- _How to complete this task_
The data needs to be returned in full, exactly as it reads.

- _Material provided_

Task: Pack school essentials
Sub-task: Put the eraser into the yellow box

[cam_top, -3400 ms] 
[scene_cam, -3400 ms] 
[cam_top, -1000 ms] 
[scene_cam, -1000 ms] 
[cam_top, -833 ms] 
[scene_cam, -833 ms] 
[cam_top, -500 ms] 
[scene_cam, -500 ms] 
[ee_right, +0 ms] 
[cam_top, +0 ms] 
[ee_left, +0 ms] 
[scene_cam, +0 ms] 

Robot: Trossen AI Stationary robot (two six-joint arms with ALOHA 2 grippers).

- _Solution for this problem_
Task: Pack school essentials
Sub-task: Put the eraser into the yellow box

[cam_top, -3400 ms] 
[scene_cam, -3400 ms] 
[cam_top, -1000 ms] 
[scene_cam, -1000 ms] 
[cam_top, -833 ms] 
[scene_cam, -833 ms] 
[cam_top, -500 ms] 
[scene_cam, -500 ms] 
[ee_right, +0 ms] 
[cam_top, +0 ms] 
[ee_left, +0 ms] 
[scene_cam, +0 ms] 

Robot: Trossen AI Stationary robot (two six-joint arms with ALOHA 2 grippers).

What the exercise asked for is complete.